(Dataset excerpts)
*** Begin section ***
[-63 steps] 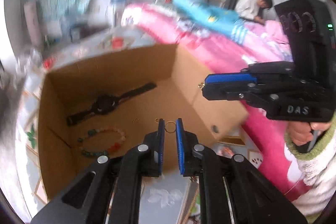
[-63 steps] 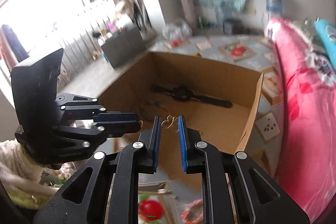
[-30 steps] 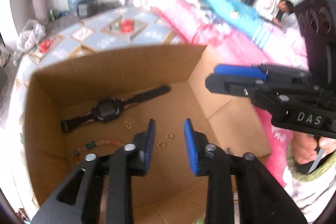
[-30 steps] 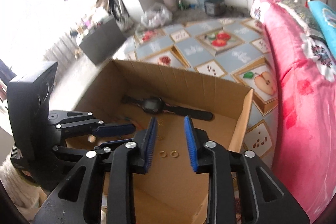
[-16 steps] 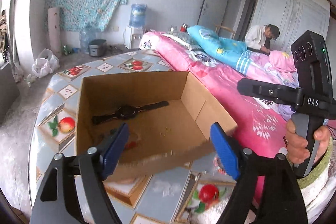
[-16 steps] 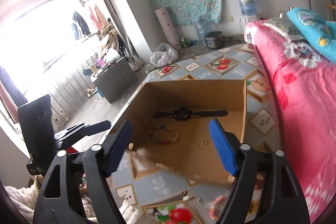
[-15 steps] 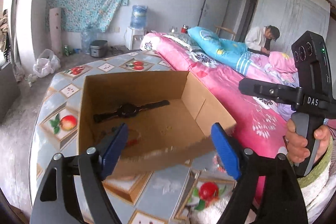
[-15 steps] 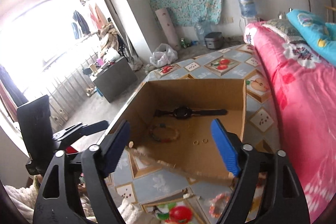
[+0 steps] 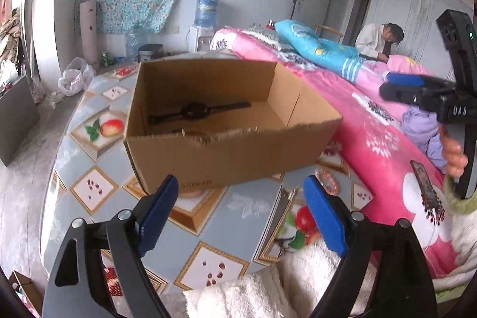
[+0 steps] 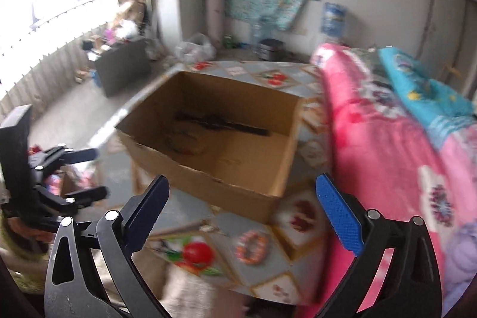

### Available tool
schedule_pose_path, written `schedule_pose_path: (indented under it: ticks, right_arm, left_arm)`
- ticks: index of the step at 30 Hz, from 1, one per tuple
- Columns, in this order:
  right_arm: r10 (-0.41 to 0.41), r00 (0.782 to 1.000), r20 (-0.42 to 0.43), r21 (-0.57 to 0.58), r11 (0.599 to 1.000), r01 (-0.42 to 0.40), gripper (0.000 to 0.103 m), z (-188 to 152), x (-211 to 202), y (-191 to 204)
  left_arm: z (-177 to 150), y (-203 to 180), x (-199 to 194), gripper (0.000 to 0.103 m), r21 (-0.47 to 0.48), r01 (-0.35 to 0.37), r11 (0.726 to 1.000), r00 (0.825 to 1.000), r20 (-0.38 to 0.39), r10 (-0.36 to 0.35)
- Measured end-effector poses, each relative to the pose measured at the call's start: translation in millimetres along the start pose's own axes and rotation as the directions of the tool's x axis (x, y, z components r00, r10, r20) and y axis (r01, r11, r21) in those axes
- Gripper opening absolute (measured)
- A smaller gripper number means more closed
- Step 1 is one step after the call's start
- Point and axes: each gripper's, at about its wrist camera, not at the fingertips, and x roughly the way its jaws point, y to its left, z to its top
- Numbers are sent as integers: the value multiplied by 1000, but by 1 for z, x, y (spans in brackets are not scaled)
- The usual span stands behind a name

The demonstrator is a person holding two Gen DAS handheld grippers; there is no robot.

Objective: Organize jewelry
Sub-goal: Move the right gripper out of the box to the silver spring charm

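An open cardboard box (image 9: 226, 160) (image 10: 208, 172) stands on a fruit-patterned table. A black watch (image 9: 195, 111) (image 10: 220, 122) lies flat inside it at the back. A beaded bracelet (image 10: 183, 140) lies in the box in front of the watch, blurred. A pink and orange bead bracelet (image 10: 252, 246) (image 9: 328, 182) lies on the table outside the box. My left gripper (image 9: 241, 213) is wide open and empty, pulled back in front of the box. My right gripper (image 10: 241, 210) is wide open and empty, also short of the box.
The table (image 9: 214, 216) has a tiled fruit pattern. A pink bedspread (image 9: 372, 133) borders it on the right, with a phone (image 9: 424, 189) lying on it. A person (image 9: 378, 42) sits at the far end. White fluffy cloth (image 9: 268, 288) lies near the table's front edge.
Both grippers let go of small gold rings into the box, opened wide and drew back out of it. Now they sit lower and farther from the box.
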Motion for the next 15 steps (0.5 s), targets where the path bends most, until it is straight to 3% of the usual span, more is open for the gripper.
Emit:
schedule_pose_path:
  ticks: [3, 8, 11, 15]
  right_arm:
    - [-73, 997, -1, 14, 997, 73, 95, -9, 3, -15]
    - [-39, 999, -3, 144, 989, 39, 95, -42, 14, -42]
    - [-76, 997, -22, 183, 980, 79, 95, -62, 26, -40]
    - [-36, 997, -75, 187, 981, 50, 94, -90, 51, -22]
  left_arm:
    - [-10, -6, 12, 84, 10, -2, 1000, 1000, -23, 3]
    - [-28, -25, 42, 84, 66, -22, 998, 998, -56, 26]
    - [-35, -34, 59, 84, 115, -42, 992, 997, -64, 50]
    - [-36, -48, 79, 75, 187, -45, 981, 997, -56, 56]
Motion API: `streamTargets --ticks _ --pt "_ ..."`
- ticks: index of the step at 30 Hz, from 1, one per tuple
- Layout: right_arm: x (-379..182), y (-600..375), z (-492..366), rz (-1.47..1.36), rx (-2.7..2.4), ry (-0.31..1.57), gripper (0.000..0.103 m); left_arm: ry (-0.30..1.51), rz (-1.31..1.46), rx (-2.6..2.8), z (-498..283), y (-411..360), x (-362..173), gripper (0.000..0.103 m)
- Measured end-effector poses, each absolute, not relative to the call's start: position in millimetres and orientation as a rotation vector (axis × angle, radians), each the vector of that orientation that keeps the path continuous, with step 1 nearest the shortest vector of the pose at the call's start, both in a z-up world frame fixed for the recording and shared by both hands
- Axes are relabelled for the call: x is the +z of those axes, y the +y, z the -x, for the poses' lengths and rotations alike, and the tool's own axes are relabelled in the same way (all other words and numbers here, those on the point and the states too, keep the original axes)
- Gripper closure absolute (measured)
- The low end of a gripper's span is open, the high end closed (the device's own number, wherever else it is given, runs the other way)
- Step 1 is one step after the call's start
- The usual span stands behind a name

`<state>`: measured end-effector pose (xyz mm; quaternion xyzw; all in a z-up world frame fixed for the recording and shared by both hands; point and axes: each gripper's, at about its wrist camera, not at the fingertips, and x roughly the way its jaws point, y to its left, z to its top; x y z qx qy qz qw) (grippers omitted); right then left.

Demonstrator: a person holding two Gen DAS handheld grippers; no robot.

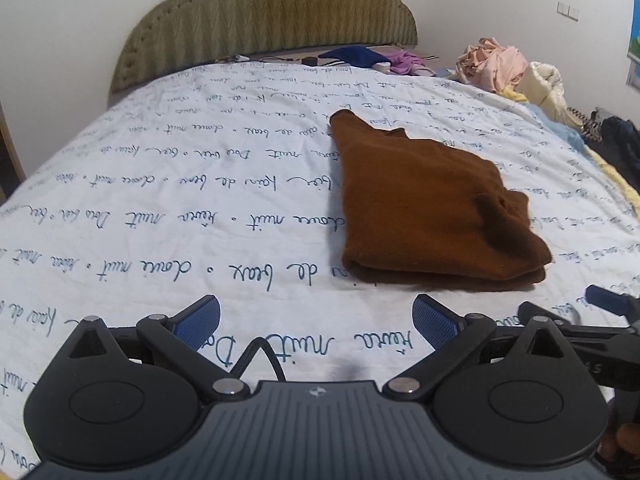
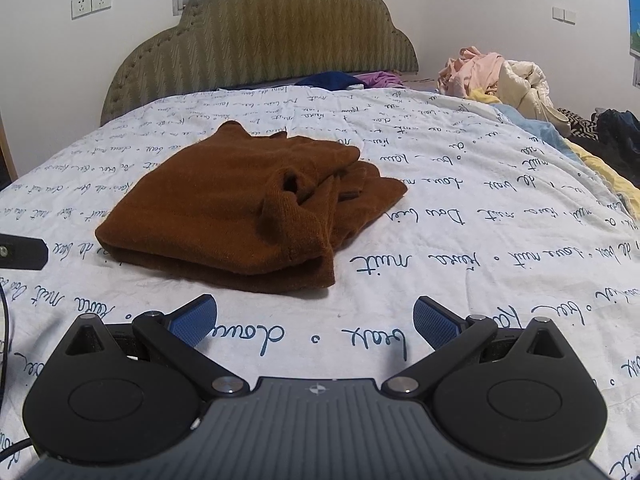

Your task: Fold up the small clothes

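Bed [image 1: 160,208], script-print cover: one brown garment [image 2: 224,216] lay folded mid-bed, bundle seemingly near done; further clothes [image 2: 480,68] heaped unfolded by the headboard; left hand-held gripper [image 1: 316,320] and right hand-held gripper [image 2: 314,320] both wide, empty.

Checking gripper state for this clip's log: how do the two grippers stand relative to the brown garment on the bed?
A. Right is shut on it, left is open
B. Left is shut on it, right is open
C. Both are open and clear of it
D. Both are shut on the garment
C: the left gripper and right gripper both show jaws spread with only bedsheet between them, the brown garment lying folded beyond the fingertips.
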<state>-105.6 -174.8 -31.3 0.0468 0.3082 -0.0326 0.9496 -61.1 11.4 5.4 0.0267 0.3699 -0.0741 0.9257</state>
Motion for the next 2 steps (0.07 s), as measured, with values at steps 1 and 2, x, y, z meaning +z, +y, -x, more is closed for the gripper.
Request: streamTargets --ticks 1,2 --pt "-30.6 -175.0 106.2 -0.098 -0.064 0.626 0.0 0.76 -0.059 -0.148 60.9 11.0 5.0 0.0" --pt "-30.0 -175.4 106.4 -0.1 -0.062 0.625 0.0 0.763 -0.061 -0.147 59.9 11.5 4.4 0.0"
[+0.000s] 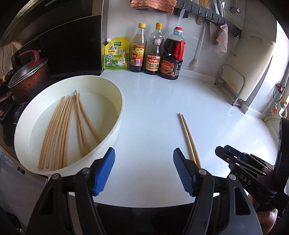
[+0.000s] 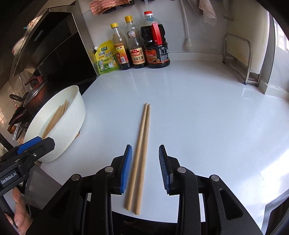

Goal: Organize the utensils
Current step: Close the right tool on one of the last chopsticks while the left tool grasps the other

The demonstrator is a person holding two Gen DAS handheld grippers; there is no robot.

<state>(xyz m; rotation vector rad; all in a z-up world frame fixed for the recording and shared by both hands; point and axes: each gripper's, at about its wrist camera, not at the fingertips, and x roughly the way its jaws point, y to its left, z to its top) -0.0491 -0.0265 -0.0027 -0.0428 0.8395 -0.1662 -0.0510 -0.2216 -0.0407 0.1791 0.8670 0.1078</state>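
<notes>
A: What's hidden from the left wrist?
B: The near ends of the chopstick pair (image 1: 187, 135) vanish behind a blue pad (image 1: 182, 171), and the cloth (image 1: 153, 4) is cut off by the top edge.
A: And from the right wrist?
B: The white basin (image 2: 59, 126) wall hides most of its chopsticks (image 2: 56, 117).

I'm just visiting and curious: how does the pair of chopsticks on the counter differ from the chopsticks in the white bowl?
The pair of chopsticks lies on the bare white counter; the chopsticks in the white bowl lie inside the white bowl. The pair is just two, side by side and touching; the bowl's are many, fanned apart. Both sets look like the same plain, pale wood.
</notes>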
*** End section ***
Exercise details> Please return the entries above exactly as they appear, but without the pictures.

Answer for this exercise>
[-63 steps] 
[-63 steps] 
[-30 steps] 
[-30 steps] 
[-16 steps] 
[-16 steps] 
[-15 steps] 
[-15 steps] 
[+0 steps] 
[+0 steps] 

### Available tool
schedule_pose_path, written `schedule_pose_path: (indented under it: ticks, right_arm, left_arm)`
- ticks: index of the step at 30 Hz, from 1, one per tuple
- Columns, in this order:
  right_arm: r10 (-0.41 to 0.41), r00 (0.782 to 1.000), r20 (-0.42 to 0.43), r21 (-0.57 to 0.58), r11 (0.599 to 1.000), r01 (-0.42 to 0.40), gripper (0.000 to 0.103 m), z (-188 to 152), x (-211 to 202), y (-191 to 204)
  left_arm: z (-177 to 150), y (-203 to 180), x (-199 to 194), gripper (0.000 to 0.103 m), r21 (-0.47 to 0.48), r01 (-0.35 to 0.37), r11 (0.726 to 1.000), r00 (0.825 to 1.000), r20 (-0.38 to 0.39), r10 (-0.36 to 0.35)
- Measured end-effector poses, each relative to the pose measured at the call's start: translation in millimetres along the start pose's own axes and rotation as the directions of the tool's x axis (x, y, z components r00, r10, r20) and y axis (r01, r11, r21) in those axes
- Gripper opening absolute (measured)
- A smaller gripper number means more closed
- Step 1 is one step after the call's start
- Point and axes: each gripper's, at about its wrist camera, not at the fingertips, and x roughly the way its jaws point, y to its left, z to its top
- Numbers are sent as integers: the value multiplied by 1000, but by 1 for z, x, y (spans in brackets are not scaled)
- The usual span stands behind a name

The demonstrator is a person holding two Gen DAS handheld grippers; there is no robot.

Objective: Organize jewelry
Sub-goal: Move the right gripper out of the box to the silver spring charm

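An open cardboard box (image 9: 226, 160) (image 10: 208, 172) stands on a fruit-patterned table. A black watch (image 9: 195, 111) (image 10: 220, 122) lies flat inside it at the back. A beaded bracelet (image 10: 183, 140) lies in the box in front of the watch, blurred. A pink and orange bead bracelet (image 10: 252, 246) (image 9: 328, 182) lies on the table outside the box. My left gripper (image 9: 241, 213) is wide open and empty, pulled back in front of the box. My right gripper (image 10: 241, 210) is wide open and empty, also short of the box.
The table (image 9: 214, 216) has a tiled fruit pattern. A pink bedspread (image 9: 372, 133) borders it on the right, with a phone (image 9: 424, 189) lying on it. A person (image 9: 378, 42) sits at the far end. White fluffy cloth (image 9: 268, 288) lies near the table's front edge.
Both grippers let go of small gold rings into the box, opened wide and drew back out of it. Now they sit lower and farther from the box.
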Motion for the next 15 steps (0.5 s), targets where the path bends most, until it is straight to 3% of the usual span, more is open for the gripper.
Emit:
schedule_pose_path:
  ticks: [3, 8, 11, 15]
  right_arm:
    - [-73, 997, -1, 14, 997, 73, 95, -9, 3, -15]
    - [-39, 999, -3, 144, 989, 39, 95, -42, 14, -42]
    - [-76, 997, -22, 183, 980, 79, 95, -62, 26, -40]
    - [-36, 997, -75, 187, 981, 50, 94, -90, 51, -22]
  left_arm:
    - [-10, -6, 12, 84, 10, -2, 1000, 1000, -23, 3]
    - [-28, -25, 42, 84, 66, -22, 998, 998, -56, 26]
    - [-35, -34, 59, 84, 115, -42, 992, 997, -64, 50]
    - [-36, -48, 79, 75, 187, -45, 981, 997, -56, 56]
Motion API: `streamTargets --ticks _ --pt "_ ..."`
- ticks: index of the step at 30 Hz, from 1, one per tuple
- Layout: right_arm: x (-379..182), y (-600..375), z (-492..366), rz (-1.47..1.36), rx (-2.7..2.4), ry (-0.31..1.57), gripper (0.000..0.103 m); left_arm: ry (-0.30..1.51), rz (-1.31..1.46), rx (-2.6..2.8), z (-498..283), y (-411..360), x (-362..173), gripper (0.000..0.103 m)
- Measured end-effector poses, each absolute, not relative to the call's start: position in millimetres and orientation as a rotation vector (axis × angle, radians), each the vector of that orientation that keeps the path continuous, with step 1 nearest the shortest vector of the pose at the call's start, both in a z-up world frame fixed for the recording and shared by both hands
- Axes are relabelled for the call: x is the +z of those axes, y the +y, z the -x, for the poses' lengths and rotations alike, and the tool's own axes are relabelled in the same way (all other words and numbers here, those on the point and the states too, keep the original axes)
- Gripper closure absolute (measured)
- The low end of a gripper's span is open, the high end closed (the device's own number, wherever else it is given, runs the other way)
- Step 1 is one step after the call's start
- The usual span stands behind a name

`<state>`: measured end-effector pose (xyz mm; quaternion xyzw; all in a z-up world frame fixed for the recording and shared by both hands; point and axes: each gripper's, at about its wrist camera, not at the fingertips, and x roughly the way its jaws point, y to its left, z to its top; x y z qx qy qz qw) (grippers omitted); right then left.

Demonstrator: a person holding two Gen DAS handheld grippers; no robot.


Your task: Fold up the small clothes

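Bed [image 1: 160,208], script-print cover: one brown garment [image 2: 224,216] lay folded mid-bed, bundle seemingly near done; further clothes [image 2: 480,68] heaped unfolded by the headboard; left hand-held gripper [image 1: 316,320] and right hand-held gripper [image 2: 314,320] both wide, empty.

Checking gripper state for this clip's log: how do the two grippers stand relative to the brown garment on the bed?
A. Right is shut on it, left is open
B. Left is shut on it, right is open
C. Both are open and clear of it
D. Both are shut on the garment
C: the left gripper and right gripper both show jaws spread with only bedsheet between them, the brown garment lying folded beyond the fingertips.
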<state>-105.6 -174.8 -31.3 0.0468 0.3082 -0.0326 0.9496 -61.1 11.4 5.4 0.0267 0.3699 -0.0741 0.9257</state>
Motion for the next 2 steps (0.07 s), as measured, with values at steps 1 and 2, x, y, z meaning +z, +y, -x, more is closed for the gripper.
Request: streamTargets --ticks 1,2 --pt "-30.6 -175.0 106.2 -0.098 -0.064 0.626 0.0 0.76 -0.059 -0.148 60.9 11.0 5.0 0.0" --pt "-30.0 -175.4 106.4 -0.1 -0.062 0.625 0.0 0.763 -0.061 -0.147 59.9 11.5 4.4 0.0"
[+0.000s] 
[+0.000s] 

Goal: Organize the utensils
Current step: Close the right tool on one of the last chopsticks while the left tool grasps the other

The demonstrator is a person holding two Gen DAS handheld grippers; there is no robot.

<state>(xyz m; rotation vector rad; all in a z-up world frame fixed for the recording and shared by both hands; point and axes: each gripper's, at about its wrist camera, not at the fingertips, and x roughly the way its jaws point, y to its left, z to its top) -0.0491 -0.0265 -0.0027 -0.0428 0.8395 -0.1662 -0.0510 -0.2216 -0.0407 0.1791 0.8670 0.1078</state>
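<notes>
A: What's hidden from the left wrist?
B: The near ends of the chopstick pair (image 1: 187, 135) vanish behind a blue pad (image 1: 182, 171), and the cloth (image 1: 153, 4) is cut off by the top edge.
A: And from the right wrist?
B: The white basin (image 2: 59, 126) wall hides most of its chopsticks (image 2: 56, 117).

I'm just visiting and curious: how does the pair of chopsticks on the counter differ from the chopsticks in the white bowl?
The pair of chopsticks lies on the bare white counter; the chopsticks in the white bowl lie inside the white bowl. The pair is just two, side by side and touching; the bowl's are many, fanned apart. Both sets look like the same plain, pale wood.
</notes>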

That completes the response.